▸ **What you should do**
Copy each entry below exactly. No images.

▸ **Given data**
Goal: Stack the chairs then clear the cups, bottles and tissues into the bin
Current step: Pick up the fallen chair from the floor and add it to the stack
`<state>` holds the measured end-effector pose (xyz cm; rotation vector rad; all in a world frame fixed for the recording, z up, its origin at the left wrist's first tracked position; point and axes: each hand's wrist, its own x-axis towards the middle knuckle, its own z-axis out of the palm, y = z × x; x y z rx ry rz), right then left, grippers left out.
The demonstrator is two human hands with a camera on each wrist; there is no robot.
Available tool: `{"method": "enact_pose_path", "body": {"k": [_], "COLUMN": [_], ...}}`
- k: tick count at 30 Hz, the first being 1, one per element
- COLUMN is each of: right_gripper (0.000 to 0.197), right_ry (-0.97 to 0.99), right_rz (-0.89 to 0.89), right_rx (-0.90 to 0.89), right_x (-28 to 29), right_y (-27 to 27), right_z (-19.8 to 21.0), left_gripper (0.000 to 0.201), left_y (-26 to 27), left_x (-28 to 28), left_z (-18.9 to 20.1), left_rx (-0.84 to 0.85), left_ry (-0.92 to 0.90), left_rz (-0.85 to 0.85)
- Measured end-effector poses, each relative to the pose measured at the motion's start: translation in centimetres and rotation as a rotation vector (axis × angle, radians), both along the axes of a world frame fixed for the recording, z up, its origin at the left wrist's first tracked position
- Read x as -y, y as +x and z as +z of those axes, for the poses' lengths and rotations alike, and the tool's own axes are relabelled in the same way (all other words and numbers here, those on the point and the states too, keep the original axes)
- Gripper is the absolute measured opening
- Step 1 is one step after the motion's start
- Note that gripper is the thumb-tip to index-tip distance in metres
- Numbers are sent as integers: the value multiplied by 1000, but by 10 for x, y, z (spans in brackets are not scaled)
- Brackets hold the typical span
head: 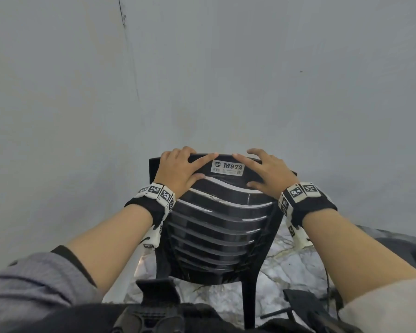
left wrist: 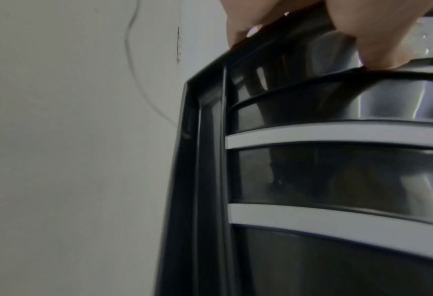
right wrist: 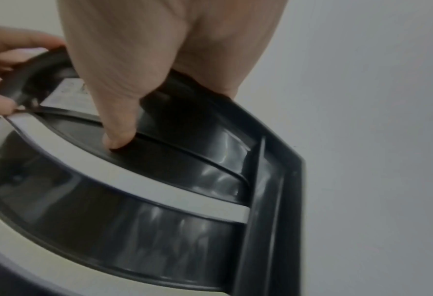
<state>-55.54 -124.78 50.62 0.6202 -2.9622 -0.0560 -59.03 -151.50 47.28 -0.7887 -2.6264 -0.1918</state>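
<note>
a pale wall [head: 226, 68] fills most of the view, above a marbled floor [head: 286, 267]. close against the wall stands a black slatted chair [head: 214, 224], its back toward the person. the left hand [head: 178, 170] and right hand [head: 265, 170] both rest on its top rail, fingers spread, not curled round it, either side of a white label [head: 228, 167] reading m972.
</note>
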Motion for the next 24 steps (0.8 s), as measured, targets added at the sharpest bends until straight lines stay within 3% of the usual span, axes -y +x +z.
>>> {"method": "enact_pose_path", "body": {"k": [5, 13, 24], "right_gripper": [109, 103, 95], "right_ry": [29, -63, 28], "right_rz": [-5, -50, -142], "right_rx": [102, 54, 0], "right_x": [-2, 3, 39], "right_y": [-6, 24, 119], "right_z": [9, 6, -1], "left_gripper": [64, 60, 57], "left_y": [-4, 6, 74], "left_x": [-1, 8, 38], "left_z": [6, 7, -5], "left_rx": [29, 63, 18], "left_ry": [-19, 24, 4], "left_rz": [10, -92, -174]}}
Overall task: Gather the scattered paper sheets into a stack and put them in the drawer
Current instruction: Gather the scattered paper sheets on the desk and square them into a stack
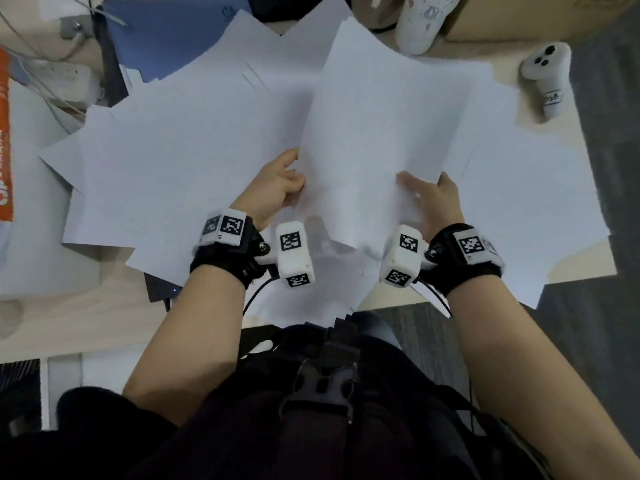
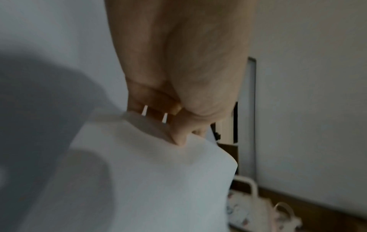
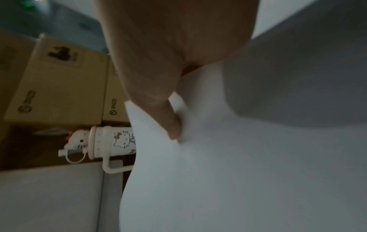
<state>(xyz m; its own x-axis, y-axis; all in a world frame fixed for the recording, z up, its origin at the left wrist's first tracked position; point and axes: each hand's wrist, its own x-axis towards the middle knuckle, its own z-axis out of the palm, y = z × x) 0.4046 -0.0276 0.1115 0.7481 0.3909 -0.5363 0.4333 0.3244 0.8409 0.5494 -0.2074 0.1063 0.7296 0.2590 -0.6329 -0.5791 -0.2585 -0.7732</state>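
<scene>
Many white paper sheets (image 1: pixel 194 147) lie fanned across the desk. A bundle of sheets (image 1: pixel 374 133) is lifted above them, bowed between both hands. My left hand (image 1: pixel 280 185) grips its left edge, thumb on top of the paper (image 2: pixel 158 172). My right hand (image 1: pixel 433 199) pinches its right edge, with the thumb pressed on the sheet (image 3: pixel 228 164). No drawer is in view.
A white cartoon-print bottle (image 1: pixel 422 22) lies at the back by cardboard boxes (image 3: pixel 59 81). A white handheld controller (image 1: pixel 547 74) lies at the desk's right edge. Cables and a power strip (image 1: pixel 65 81) sit at the back left. Grey floor lies to the right.
</scene>
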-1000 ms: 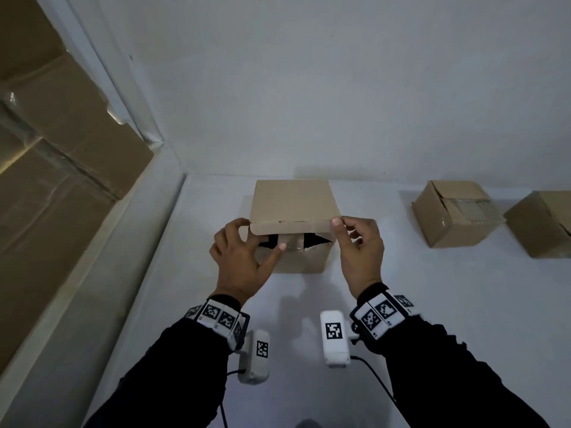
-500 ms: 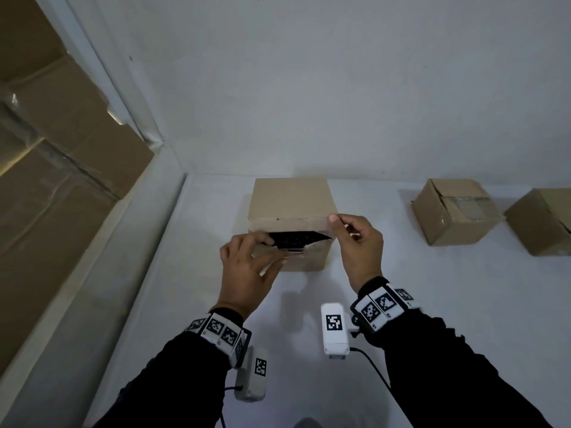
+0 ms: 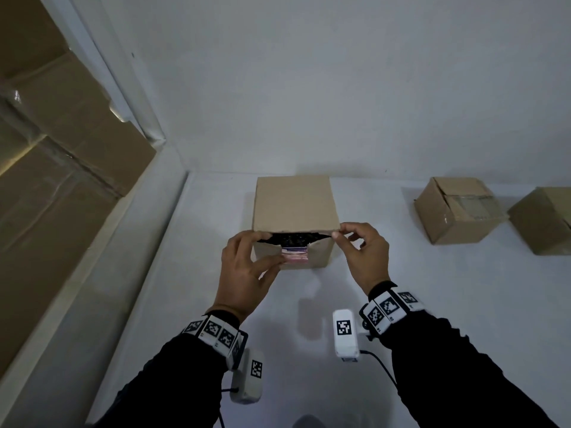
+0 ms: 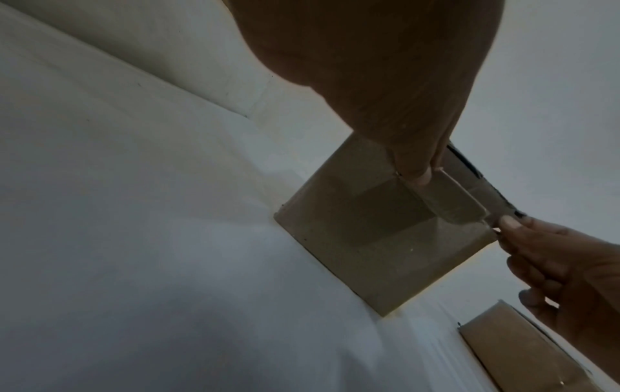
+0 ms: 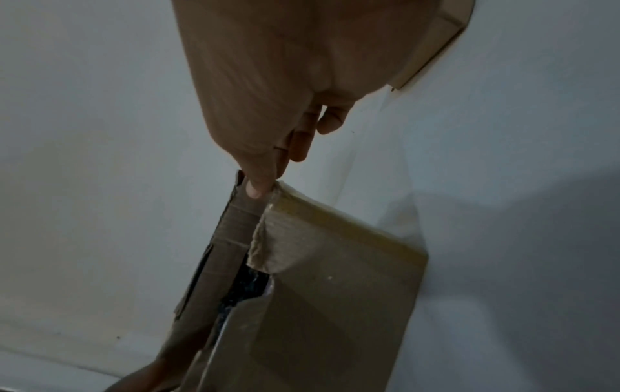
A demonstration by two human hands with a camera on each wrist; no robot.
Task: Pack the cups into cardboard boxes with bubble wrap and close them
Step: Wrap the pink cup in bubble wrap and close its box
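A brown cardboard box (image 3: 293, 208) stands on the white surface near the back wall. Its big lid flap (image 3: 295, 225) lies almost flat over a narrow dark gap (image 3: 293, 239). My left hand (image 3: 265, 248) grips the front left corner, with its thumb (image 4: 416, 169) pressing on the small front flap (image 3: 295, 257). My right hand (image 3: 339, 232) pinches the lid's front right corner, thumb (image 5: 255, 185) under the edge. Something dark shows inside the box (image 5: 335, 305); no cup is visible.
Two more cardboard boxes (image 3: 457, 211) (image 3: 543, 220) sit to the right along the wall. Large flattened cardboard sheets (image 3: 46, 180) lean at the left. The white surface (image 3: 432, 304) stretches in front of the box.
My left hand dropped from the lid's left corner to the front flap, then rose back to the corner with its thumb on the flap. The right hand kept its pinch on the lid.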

▸ **Response to the task**
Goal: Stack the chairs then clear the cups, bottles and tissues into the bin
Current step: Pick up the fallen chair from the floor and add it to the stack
`<state>` holds the measured end-effector pose (xyz cm; rotation vector rad; all in a world frame fixed for the recording, z up, its origin at the left wrist's first tracked position; point and axes: each hand's wrist, its own x-axis towards the middle knuckle, its own z-axis out of the palm, y = z × x; x y z rx ry rz), right then left, grippers left out.
The demonstrator is two human hands with a camera on each wrist; there is no robot.
Available tool: `{"method": "enact_pose_path", "body": {"k": [_], "COLUMN": [_], ...}}`
- k: tick count at 30 Hz, the first being 1, one per element
- COLUMN is each of: right_gripper (0.000 to 0.197), right_ry (-0.97 to 0.99), right_rz (-0.89 to 0.89), right_rx (-0.90 to 0.89), right_x (-28 to 29), right_y (-27 to 27), right_z (-19.8 to 21.0), left_gripper (0.000 to 0.201), left_y (-26 to 27), left_x (-28 to 28), left_z (-18.9 to 20.1), left_rx (-0.84 to 0.85), left_ry (-0.92 to 0.90), left_rz (-0.85 to 0.85)
- Measured end-effector poses, each relative to the pose measured at the motion's start: translation in centimetres and rotation as a rotation vector (axis × angle, radians), both along the axes of a world frame fixed for the recording, z up, its origin at the left wrist's first tracked position
- Read x as -y, y as +x and z as +z of those axes, for the poses' lengths and rotations alike, and the tool's own axes are relabelled in the same way (all other words and numbers here, those on the point and the states too, keep the original axes)
- Gripper is the absolute measured opening
- Step 1 is one step after the motion's start
- Note that gripper is the thumb-tip to index-tip distance in metres
- Numbers are sent as integers: the value multiplied by 1000, but by 10 for x, y, z (spans in brackets are not scaled)
- Brackets hold the typical span
head: 
left wrist: 
right wrist: 
<state>-55.54 -124.78 50.62 0.6202 -2.9622 -0.0560 -59.03 -151.50 47.28 -0.7887 -2.6264 -0.1918</state>
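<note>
a pale wall [head: 226, 68] fills most of the view, above a marbled floor [head: 286, 267]. close against the wall stands a black slatted chair [head: 214, 224], its back toward the person. the left hand [head: 178, 170] and right hand [head: 265, 170] both rest on its top rail, fingers spread, not curled round it, either side of a white label [head: 228, 167] reading m972.
</note>
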Motion for the next 24 steps (0.8 s), as measured, targets added at the sharpest bends until straight lines stay within 3% of the usual span, axes -y +x +z.
>>> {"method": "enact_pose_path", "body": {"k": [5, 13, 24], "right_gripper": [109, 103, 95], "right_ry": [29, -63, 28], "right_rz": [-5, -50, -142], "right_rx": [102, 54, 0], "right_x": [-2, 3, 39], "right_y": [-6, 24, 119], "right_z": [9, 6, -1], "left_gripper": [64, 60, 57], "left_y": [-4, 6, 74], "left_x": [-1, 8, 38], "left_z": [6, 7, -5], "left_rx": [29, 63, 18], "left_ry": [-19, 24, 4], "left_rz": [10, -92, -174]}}
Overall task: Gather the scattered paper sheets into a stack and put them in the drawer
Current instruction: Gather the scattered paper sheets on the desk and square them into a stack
<state>(xyz m; its own x-axis, y-axis; all in a world frame fixed for the recording, z up, its origin at the left wrist's first tracked position; point and axes: each hand's wrist, its own x-axis towards the middle knuckle, its own z-axis out of the palm, y = z × x) 0.4046 -0.0276 0.1115 0.7481 0.3909 -0.5363 0.4333 0.3244 0.8409 0.5494 -0.2074 0.1063 0.7296 0.2590 -0.6329 -0.5791 -0.2585 -0.7732</state>
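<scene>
Many white paper sheets (image 1: pixel 194 147) lie fanned across the desk. A bundle of sheets (image 1: pixel 374 133) is lifted above them, bowed between both hands. My left hand (image 1: pixel 280 185) grips its left edge, thumb on top of the paper (image 2: pixel 158 172). My right hand (image 1: pixel 433 199) pinches its right edge, with the thumb pressed on the sheet (image 3: pixel 228 164). No drawer is in view.
A white cartoon-print bottle (image 1: pixel 422 22) lies at the back by cardboard boxes (image 3: pixel 59 81). A white handheld controller (image 1: pixel 547 74) lies at the desk's right edge. Cables and a power strip (image 1: pixel 65 81) sit at the back left. Grey floor lies to the right.
</scene>
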-1000 ms: 
-500 ms: 
+0 ms: 
+0 ms: 
+0 ms: 
A demonstration by two human hands with a camera on each wrist; no robot.
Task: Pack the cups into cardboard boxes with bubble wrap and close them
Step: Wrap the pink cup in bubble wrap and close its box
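A brown cardboard box (image 3: 293, 208) stands on the white surface near the back wall. Its big lid flap (image 3: 295, 225) lies almost flat over a narrow dark gap (image 3: 293, 239). My left hand (image 3: 265, 248) grips the front left corner, with its thumb (image 4: 416, 169) pressing on the small front flap (image 3: 295, 257). My right hand (image 3: 339, 232) pinches the lid's front right corner, thumb (image 5: 255, 185) under the edge. Something dark shows inside the box (image 5: 335, 305); no cup is visible.
Two more cardboard boxes (image 3: 457, 211) (image 3: 543, 220) sit to the right along the wall. Large flattened cardboard sheets (image 3: 46, 180) lean at the left. The white surface (image 3: 432, 304) stretches in front of the box.
My left hand dropped from the lid's left corner to the front flap, then rose back to the corner with its thumb on the flap. The right hand kept its pinch on the lid.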

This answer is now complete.